PROMPT: Your task is to print all of the data below exactly, with no pictures included.

INFORMATION SUPPLIED: Begin

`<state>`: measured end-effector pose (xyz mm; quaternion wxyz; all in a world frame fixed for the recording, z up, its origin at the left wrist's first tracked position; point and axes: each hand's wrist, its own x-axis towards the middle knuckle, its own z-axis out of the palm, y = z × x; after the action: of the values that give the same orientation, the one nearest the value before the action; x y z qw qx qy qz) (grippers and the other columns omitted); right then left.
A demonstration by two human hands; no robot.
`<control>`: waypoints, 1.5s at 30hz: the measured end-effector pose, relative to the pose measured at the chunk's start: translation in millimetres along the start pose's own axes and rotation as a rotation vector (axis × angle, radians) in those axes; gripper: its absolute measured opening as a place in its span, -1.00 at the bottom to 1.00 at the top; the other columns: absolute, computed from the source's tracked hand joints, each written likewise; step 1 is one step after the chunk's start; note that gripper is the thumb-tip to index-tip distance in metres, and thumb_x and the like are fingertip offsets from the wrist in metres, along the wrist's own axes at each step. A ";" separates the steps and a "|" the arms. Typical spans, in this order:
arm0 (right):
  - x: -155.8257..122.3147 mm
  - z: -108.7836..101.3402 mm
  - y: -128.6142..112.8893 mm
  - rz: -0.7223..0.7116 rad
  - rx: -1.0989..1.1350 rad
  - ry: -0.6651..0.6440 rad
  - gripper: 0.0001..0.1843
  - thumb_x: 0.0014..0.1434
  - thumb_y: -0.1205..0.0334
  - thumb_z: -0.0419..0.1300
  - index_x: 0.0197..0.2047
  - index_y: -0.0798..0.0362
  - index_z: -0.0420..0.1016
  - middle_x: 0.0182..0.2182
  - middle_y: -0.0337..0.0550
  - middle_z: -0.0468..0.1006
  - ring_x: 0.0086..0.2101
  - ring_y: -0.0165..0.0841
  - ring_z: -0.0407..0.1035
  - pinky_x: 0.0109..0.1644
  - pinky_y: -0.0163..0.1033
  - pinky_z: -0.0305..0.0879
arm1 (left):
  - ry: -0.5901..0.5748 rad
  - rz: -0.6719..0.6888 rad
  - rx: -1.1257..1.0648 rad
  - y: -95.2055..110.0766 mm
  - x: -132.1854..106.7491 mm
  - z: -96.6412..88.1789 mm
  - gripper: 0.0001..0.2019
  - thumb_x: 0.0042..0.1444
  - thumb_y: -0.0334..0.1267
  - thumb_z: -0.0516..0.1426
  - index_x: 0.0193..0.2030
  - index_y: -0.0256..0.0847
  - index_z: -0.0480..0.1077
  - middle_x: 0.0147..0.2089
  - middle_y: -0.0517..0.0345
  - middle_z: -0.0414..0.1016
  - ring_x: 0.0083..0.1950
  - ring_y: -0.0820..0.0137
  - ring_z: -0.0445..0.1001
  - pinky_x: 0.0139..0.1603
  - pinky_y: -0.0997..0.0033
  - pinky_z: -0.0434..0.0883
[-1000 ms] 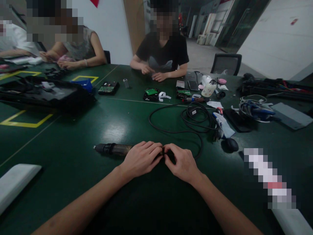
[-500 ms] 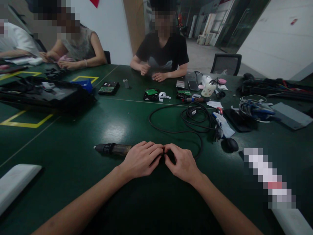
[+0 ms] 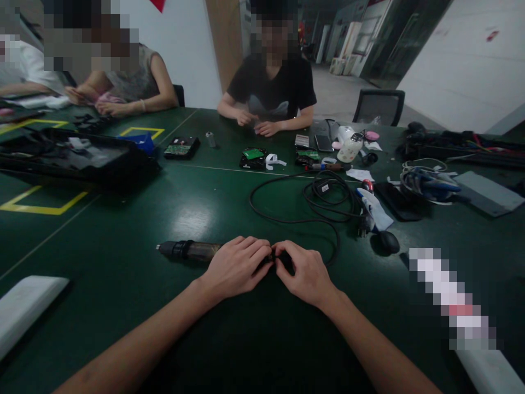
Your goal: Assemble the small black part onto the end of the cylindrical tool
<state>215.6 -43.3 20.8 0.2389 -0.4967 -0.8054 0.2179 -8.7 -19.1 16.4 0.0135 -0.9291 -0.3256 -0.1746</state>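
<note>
An electric screwdriver (image 3: pixel 200 251) with a dark body lies across the green table, its tip pointing left. My left hand (image 3: pixel 241 265) is wrapped over its rear half, which the fingers hide. Close beside it, my right hand (image 3: pixel 307 273) pinches at the tool's tail end, thumb and forefinger almost touching the left fingertips. A black cord (image 3: pixel 295 221) curves round and passes out of sight behind my right hand. The small part between the fingers is mostly covered.
Behind the hands the cord lies coiled near a mouse (image 3: pixel 385 242) and a black tray (image 3: pixel 397 201). Circuit-board units (image 3: pixel 253 157) and a bottle (image 3: pixel 350 148) stand farther off. A black housing (image 3: pixel 74 158) is at left, white blocks (image 3: pixel 30 306) at the near sides. Across the table sit several people.
My hands stay nearly in place, with only slight finger movement at the tool's tail end. Across the table, a person's hand has shifted a little toward their other hand.
</note>
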 end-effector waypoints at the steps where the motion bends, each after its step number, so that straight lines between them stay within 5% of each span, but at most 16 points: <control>1: 0.1 -0.3 0.0 0.001 0.000 -0.005 -0.85 0.35 0.28 0.18 -0.02 -0.08 0.42 -0.07 -0.20 0.62 -0.19 -0.28 0.53 -0.13 -0.23 0.32 | -0.004 0.016 -0.013 -0.2 0.0 -0.7 -0.77 0.42 -0.14 0.07 0.09 -0.18 0.39 0.12 0.06 0.55 0.05 0.24 0.55 -0.02 0.19 0.40; 23: 0.3 -2.8 -1.5 -0.001 -0.011 -0.009 -0.89 0.36 0.25 0.19 -0.05 -0.09 0.42 -0.10 -0.20 0.63 -0.26 -0.29 0.52 -0.20 -0.24 0.31 | 0.013 0.027 -0.013 0.3 0.6 -0.5 -0.75 0.42 -0.16 0.05 0.12 -0.17 0.41 0.15 0.06 0.55 0.08 0.25 0.54 0.00 0.19 0.42; 29: 0.3 -0.5 -0.2 -0.010 -0.009 0.006 -0.89 0.36 0.27 0.17 -0.05 -0.09 0.41 -0.07 -0.20 0.63 -0.22 -0.28 0.54 -0.16 -0.23 0.32 | 0.032 -0.018 0.013 0.1 0.6 1.8 -0.78 0.45 -0.14 0.03 -0.01 -0.19 0.42 0.05 0.03 0.56 0.01 0.26 0.56 -0.04 0.22 0.42; 45: 0.1 -2.2 -1.6 0.001 -0.021 -0.008 -0.88 0.36 0.25 0.18 -0.04 -0.09 0.41 -0.11 -0.21 0.63 -0.27 -0.29 0.51 -0.24 -0.24 0.27 | 0.007 0.019 -0.019 0.3 0.6 0.7 -0.76 0.42 -0.14 0.06 0.10 -0.17 0.40 0.14 0.06 0.55 0.07 0.25 0.54 -0.02 0.18 0.41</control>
<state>215.8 -43.6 23.5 0.2305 -0.4986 -0.8084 0.2117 -7.8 -18.9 16.0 0.0076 -0.9317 -0.3151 -0.1808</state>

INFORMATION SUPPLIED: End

EXERCISE OUTPUT:
`<state>`: measured end-effector pose (xyz mm; quaternion wxyz; all in a world frame fixed for the recording, z up, its origin at the left wrist's first tracked position; point and axes: each hand's wrist, its own x-axis towards the middle knuckle, its own z-axis out of the palm, y = z × x; after the action: of the values that give the same orientation, the one nearest the value before the action; x y z qw qx qy qz) (grippers and the other columns omitted); right then left.
A demonstration by two human hands; no robot.
`<control>`: waypoints, 1.5s at 30hz: the measured end-effector pose, relative to the pose measured at the chunk's start: translation in millimetres along the start pose's own axes and rotation as a rotation vector (axis × angle, radians) in those axes; gripper: its absolute measured opening as a place in its span, -1.00 at the bottom to 1.00 at the top; the other columns: absolute, computed from the source's tracked hand joints, each written likewise; step 1 is one step after the chunk's start; note that gripper is the thumb-tip to index-tip distance in metres, and thumb_x and the like are fingertip offsets from the wrist in metres, along the wrist's own axes at each step. A ";" separates the steps and a "|" the arms. Typical spans, in this order:
arm0 (right):
  - x: -155.8257..122.3147 mm
  - z: -108.7836..101.3402 mm
  - y: -128.6142..112.8893 mm
  - rz: -0.7223..0.7116 rad
  - rx: -1.0989..1.1350 rad
  - ry: -0.6651..0.6440 rad
  - gripper: 0.0001..0.1843
  - thumb_x: 0.0014..0.1434
  - thumb_y: -0.1205..0.0334
  - thumb_z: -0.0419..0.1300
  - index_x: 0.0197..0.2047
  - index_y: -0.0798..0.0362
  - index_z: -0.0420..0.1016
  - middle_x: 0.0182..0.2182
  - middle_y: -0.0337..0.0550
  - middle_z: -0.0468..0.1006
  - ring_x: 0.0086..0.2101
  - ring_y: -0.0165..0.0841
  - ring_z: -0.0407..0.1035
  - pinky_x: 0.0109..0.1644
  - pinky_y: -0.0163..0.1033
  - pinky_z: -0.0305..0.0879
arm1 (left):
  - ry: -0.5901..0.5748 rad
  - rz: -0.6719..0.6888 rad
  - rx: -1.1257..1.0648 rad
  - y: -95.2055..110.0766 mm
  - x: -132.1854..106.7491 mm
  - z: -96.6412..88.1789 mm
  - gripper: 0.0001..0.2019
  - thumb_x: 0.0042..0.1444
  - thumb_y: -0.0334..0.1267
  - thumb_z: -0.0516..0.1426
  - index_x: 0.0193..0.2030
  - index_y: -0.0256..0.0847
  - index_z: -0.0480..0.1077
  - middle_x: 0.0147..0.2089
  - middle_y: -0.0517..0.0345
  - middle_z: -0.0414..0.1016
  - ring_x: 0.0083..0.1950
  - ring_y: -0.0820..0.0137
  - ring_z: -0.0445..0.1001
  - pinky_x: 0.0139..0.1603
  - pinky_y: -0.0997..0.0033
  - pinky_z: -0.0434..0.0883
[-1000 ms] 
[-500 ms] 
[+0 ms] 
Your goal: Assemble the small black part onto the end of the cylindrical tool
<state>215.6 -43.3 20.8 0.2389 -0.4967 -0.8054 0.2179 -8.7 -19.1 16.4 0.0135 -0.9291 -0.3256 -0.1746</state>
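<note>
An electric screwdriver (image 3: pixel 200 251) with a dark body lies across the green table, its tip pointing left. My left hand (image 3: pixel 241 265) is wrapped over its rear half, which the fingers hide. Close beside it, my right hand (image 3: pixel 307 273) pinches at the tool's tail end, thumb and forefinger almost touching the left fingertips. A black cord (image 3: pixel 295 221) curves round and passes out of sight behind my right hand. The small part between the fingers is mostly covered.
Behind the hands the cord lies coiled near a mouse (image 3: pixel 385 242) and a black tray (image 3: pixel 397 201). Circuit-board units (image 3: pixel 253 157) and a bottle (image 3: pixel 350 148) stand farther off. A black housing (image 3: pixel 74 158) is at left, white blocks (image 3: pixel 30 306) at the near sides. Across the table sit several people.
My hands stay nearly in place, with only slight finger movement at the tool's tail end. Across the table, a person's hand has shifted a little toward their other hand.
</note>
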 end-effector waypoints at the steps where the motion bends, each after its step number, so that straight lines between them stay within 5% of each span, but at most 16 points: <control>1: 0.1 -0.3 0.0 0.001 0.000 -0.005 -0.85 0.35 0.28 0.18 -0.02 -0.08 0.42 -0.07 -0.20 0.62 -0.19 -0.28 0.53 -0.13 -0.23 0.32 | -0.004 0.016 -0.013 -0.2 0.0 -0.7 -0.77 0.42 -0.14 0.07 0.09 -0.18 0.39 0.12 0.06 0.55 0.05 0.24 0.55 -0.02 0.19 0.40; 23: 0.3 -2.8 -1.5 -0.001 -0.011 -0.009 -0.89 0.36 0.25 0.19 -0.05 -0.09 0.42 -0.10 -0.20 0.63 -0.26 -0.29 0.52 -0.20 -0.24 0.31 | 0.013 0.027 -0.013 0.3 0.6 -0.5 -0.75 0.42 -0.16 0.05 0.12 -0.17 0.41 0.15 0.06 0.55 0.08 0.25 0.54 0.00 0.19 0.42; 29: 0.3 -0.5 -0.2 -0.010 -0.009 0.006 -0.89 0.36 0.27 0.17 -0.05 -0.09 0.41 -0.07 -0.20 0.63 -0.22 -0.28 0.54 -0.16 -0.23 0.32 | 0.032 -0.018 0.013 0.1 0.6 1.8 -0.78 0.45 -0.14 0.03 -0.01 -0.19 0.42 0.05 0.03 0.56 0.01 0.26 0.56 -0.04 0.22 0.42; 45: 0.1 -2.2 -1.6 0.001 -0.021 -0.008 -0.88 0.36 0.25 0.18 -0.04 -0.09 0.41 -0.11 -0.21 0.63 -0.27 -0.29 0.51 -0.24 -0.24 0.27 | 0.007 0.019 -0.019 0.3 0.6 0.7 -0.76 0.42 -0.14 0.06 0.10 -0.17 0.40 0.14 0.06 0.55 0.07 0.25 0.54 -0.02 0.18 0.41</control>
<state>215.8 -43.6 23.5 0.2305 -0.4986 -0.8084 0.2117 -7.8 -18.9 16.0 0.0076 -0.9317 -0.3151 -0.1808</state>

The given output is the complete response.